Vor allem Vergangenheit und Zukunft hängen hier, wie oft, eng aufeinander: Freitagnacht spielen auf der Hauptbühne Blumfeld, die apfelbackig gut gereiften Geistväter des deutschen Indie-Rock, am Samstag Mia und Tomte, ganz andere Leute, aber die tatsächlich Charts-relevanten Spätabkömmlinge der 90er-Ruhrpott-Hamburg-Szene. „Besser gesagt: der Kollateralschaden“, meint Tom Liwa, der nicht solo auf dem Programm steht, sondern wie zuletzt vor knapp zehn Jahren als „Flowerpornoes“. Leute, die sich beim Wiederhören dieses Bandnamens freuen, haben sich auch gefreut bei: Die Regierung, in Essen Ende der Achtziger gegründet und Mitte der Neunziger aufgelöst von Tilman Rossmy, der mit dem Duisburger Liwa viel mehr als den Lakonismus gemein hat. Erste Platten bei Alfred Hilsberg, Kritikerheld mit kleinem Publikum, ein grundsätzliches Zu-früh-Drangewesensein. Auch Rossmy ruft hier auf dem Immergut Die Regierung zurück ins Leben, und er wird den Unterschied spüren.
Liwa fängt an, am Freitagabend im noch hellen Zelt, mit Sunburst-getönter E-Gitarre ein ungewohnt farbiges Schauspiel, ab dem vierten Stück natürlich barfuß. Liwas Schwester Birgit Quentmeier spielt mit finsterer Miene Keyboard, Markus Steinebach am Bass – immerhin zwei weitere echte Flowerpornoes, mit deren grantigen Folkrock-Alben man noch heute ganze Dinnergesellschaften zum erstaunten Zuhören bringen kann. Das Zelt ist voll, die Musik glüht wie eine Neil-Young-Büffelecrde bei schräg stehender Sonne, und im berühmten Spottlied „Titelstory gegen ganzseitige Anzeige“-„Fünf Jahre nach mir und drei Jahre nach Blumfeld/ Kaufen sie alles ein, was deutsch singt/ Und laut genug lügen kann“ – setzt Liwa „30 Jahre nach Udo“ ein.
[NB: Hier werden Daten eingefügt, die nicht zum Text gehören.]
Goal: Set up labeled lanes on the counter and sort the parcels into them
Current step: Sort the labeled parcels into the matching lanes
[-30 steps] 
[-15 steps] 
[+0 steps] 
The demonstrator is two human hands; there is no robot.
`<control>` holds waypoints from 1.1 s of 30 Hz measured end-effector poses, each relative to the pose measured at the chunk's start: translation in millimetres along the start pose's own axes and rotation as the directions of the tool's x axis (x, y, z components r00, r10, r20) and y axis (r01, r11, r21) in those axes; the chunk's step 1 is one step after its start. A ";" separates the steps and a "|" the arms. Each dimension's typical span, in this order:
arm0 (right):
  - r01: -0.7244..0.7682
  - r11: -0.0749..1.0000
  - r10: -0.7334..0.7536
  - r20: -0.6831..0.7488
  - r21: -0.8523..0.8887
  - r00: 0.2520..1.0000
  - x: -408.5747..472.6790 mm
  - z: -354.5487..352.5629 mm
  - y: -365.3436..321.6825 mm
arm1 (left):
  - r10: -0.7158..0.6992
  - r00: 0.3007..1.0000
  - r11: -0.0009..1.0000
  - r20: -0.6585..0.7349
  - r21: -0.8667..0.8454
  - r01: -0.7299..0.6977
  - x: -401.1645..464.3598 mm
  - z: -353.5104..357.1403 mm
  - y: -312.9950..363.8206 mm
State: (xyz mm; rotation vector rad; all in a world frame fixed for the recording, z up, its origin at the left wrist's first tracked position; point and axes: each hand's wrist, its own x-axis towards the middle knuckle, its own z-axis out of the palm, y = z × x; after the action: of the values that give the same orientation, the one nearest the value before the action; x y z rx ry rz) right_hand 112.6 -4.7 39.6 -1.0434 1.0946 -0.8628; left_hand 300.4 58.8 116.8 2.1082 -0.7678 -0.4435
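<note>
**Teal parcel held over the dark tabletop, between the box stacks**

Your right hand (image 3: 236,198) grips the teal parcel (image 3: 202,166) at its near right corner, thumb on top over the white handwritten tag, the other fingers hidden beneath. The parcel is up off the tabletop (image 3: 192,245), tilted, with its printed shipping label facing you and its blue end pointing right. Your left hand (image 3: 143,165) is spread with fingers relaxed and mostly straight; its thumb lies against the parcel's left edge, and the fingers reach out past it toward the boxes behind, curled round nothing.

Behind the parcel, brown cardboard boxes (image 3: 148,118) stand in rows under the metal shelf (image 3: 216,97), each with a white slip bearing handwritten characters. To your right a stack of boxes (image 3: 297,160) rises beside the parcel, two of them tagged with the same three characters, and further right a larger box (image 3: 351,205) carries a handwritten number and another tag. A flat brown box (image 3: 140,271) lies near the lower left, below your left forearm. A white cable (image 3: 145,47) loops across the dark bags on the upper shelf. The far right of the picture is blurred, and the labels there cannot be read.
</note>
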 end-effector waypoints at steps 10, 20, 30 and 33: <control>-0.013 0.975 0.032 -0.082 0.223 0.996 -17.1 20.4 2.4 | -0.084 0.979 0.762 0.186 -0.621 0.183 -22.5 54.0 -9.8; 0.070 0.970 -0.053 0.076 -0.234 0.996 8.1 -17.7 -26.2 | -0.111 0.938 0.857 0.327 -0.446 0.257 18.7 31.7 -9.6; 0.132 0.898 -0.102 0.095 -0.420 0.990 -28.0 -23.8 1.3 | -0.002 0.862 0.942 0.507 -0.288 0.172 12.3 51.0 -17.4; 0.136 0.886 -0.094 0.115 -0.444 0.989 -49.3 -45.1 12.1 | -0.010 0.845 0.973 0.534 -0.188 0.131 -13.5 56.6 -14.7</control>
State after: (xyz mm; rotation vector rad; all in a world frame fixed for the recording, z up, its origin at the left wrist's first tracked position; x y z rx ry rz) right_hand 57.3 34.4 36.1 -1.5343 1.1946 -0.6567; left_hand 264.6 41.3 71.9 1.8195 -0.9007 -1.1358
Wie wenig sie sich seinerzeit beim Publikum einschleimten, fällt unter heutigen Vergleichsmaßstäben umso mehr auf. Die Hälfte der Setlist sind neue Songs, die bald erscheinen sollen.
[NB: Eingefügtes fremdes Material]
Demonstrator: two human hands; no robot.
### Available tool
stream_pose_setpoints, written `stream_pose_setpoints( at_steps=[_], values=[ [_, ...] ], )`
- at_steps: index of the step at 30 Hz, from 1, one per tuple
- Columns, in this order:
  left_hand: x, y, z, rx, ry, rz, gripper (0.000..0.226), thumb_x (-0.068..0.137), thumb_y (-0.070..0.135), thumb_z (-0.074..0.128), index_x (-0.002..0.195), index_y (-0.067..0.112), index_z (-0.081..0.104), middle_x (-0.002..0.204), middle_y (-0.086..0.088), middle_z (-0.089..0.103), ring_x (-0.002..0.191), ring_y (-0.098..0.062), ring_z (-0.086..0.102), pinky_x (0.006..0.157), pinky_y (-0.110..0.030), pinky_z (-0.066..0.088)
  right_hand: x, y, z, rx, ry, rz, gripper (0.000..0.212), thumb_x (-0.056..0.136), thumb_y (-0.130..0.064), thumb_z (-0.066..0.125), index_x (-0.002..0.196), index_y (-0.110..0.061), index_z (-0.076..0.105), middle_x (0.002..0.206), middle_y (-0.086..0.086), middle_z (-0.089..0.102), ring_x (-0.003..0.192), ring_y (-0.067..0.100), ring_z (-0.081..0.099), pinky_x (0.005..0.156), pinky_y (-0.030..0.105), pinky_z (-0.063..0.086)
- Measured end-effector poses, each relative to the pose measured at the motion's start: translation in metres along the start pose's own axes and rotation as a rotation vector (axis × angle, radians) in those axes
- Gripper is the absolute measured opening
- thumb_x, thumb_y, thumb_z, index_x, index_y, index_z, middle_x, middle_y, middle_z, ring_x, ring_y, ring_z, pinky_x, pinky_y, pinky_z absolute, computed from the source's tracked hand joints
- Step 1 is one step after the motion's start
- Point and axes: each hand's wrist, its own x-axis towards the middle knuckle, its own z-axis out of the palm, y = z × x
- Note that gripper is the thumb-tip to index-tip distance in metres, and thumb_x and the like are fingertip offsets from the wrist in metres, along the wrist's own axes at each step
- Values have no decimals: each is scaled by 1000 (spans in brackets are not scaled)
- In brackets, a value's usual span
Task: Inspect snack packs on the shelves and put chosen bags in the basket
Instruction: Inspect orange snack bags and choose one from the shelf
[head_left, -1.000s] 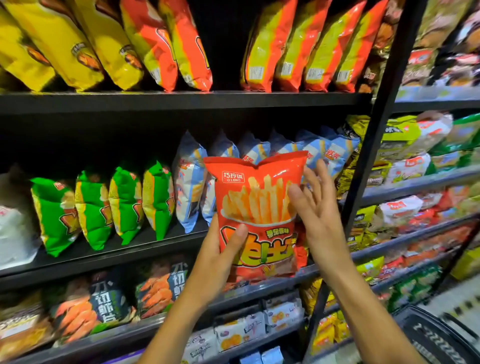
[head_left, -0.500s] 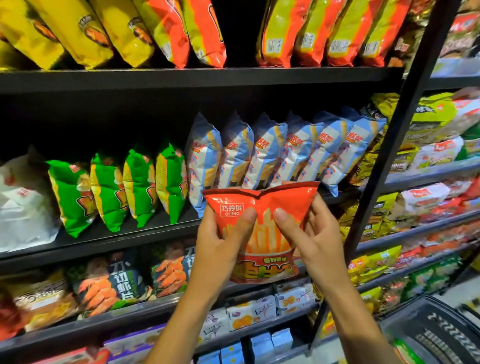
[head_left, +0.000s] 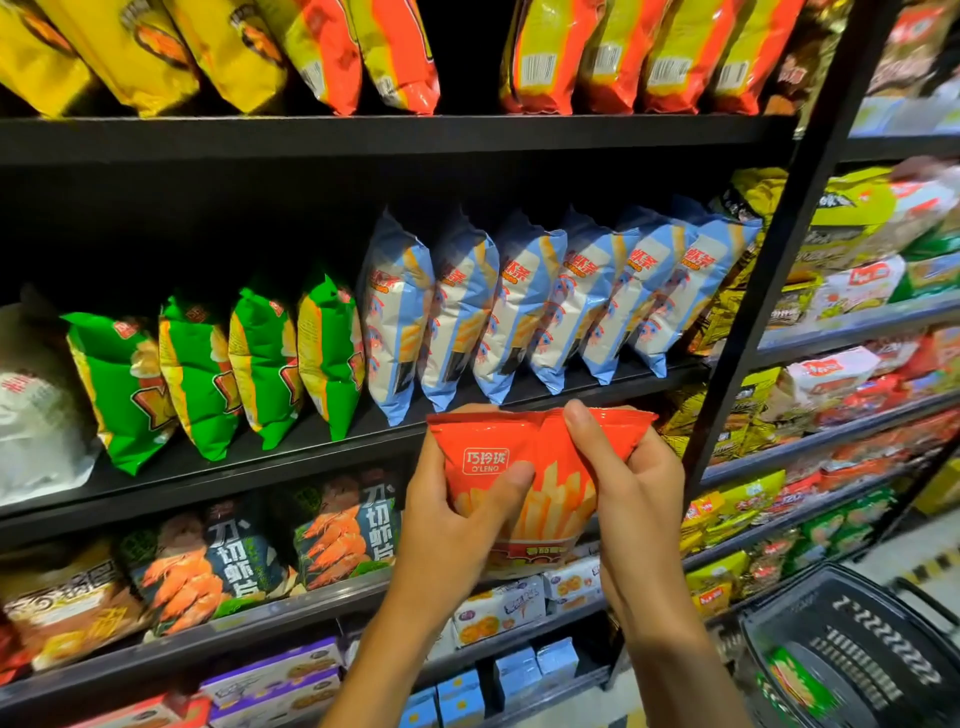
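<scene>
One red bag (head_left: 540, 467) — two hands (head_left: 540, 525)

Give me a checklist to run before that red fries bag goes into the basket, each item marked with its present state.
1. Red fries bag held by both hands: ok; left hand and right hand both grip it.
2. Bag clear of the shelf: ok; it is held out in front of the shelf edge.
3. Basket in view: ok, lower right.
4. Space in the basket: ok; one green pack lies inside, much of the floor bare.
5. Bag intact: cannot tell; its top is creased and its back is hidden.
6. Path to the basket: ok; nothing lies between.
</scene>
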Motion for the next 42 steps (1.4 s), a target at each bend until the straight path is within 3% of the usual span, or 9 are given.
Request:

Er wollte endlich wieder eine richtige Band haben, erklärt Liwa die Reunion simpel. „Zur selben Zeit habe ich die alten Flowerpornoes-Aufnahmen rausgekramt und gemerkt, wie sehr das plötzlich wieder mit den Sachen korrespondiert, an denen ich zurzeit arbeite.“ Als er testweise mit Birgit und Markus spielte, „da dachte ich mir: Das soll jetzt nicht aufhören!“ Taktik, um alte Fans aus den Löchern zu locken? „Das Versagens-Risiko wäre viel zu hoch. Würde ich so strategisch denken, hätte ich schon früher mehr Geld verdient.“
Tilman Rossmys Gründe klingen überraschend ähnlich: „Ich hatte mal wieder Lust auf eine Band, die regelmäßig probt und die so ein bisschen schrammeliger unterwegs ist, wie die Regierung halt“, schreibt er auf der Website, bei ihm ist der Akt noch symbolischer als bei Liwa: Die Gruppe besteht aus jungen Augsburger Musikern, kein Original-Mitglied, und weil Rossmy die alten Stücke auch solo oft gespielt hat, ist die „neue Regierung“ im Prinzip ein reines Vokabelspiel. So eine Festival-Attraktion wäre er allein wohl trotzdem nicht gewesen: Am Samstagabend tobt das Zelt, Original-Gitarrist Robert Lipinski gastiert kurz und sagt an: „Wenigstens bleiben hier alle da, wenn wir spielen. Das war vor 20 Jahren nicht so!“ Rossmy und seine Kleinen gehen pünktlich von der Bühne, das Publikum klatscht ungelogene zehn Minuten für eine zweite Zugabe. Als Rossmy von der Bar zurück auf die Bühne steigt, knurrt er lächelnd: „Ich war schon im Hotel.“ Und spielt ganz großartig noch „Fragezeichen“ von Nena. mit der rätselhaften Zeile „Vielleicht bleib ich auch/ Gestern das liegt mir nicht.“ Oft ist zurückzukommen ja besser als immer dageblieben zu sein. So wissen die Leute wenigstens, was sie vermisst haben.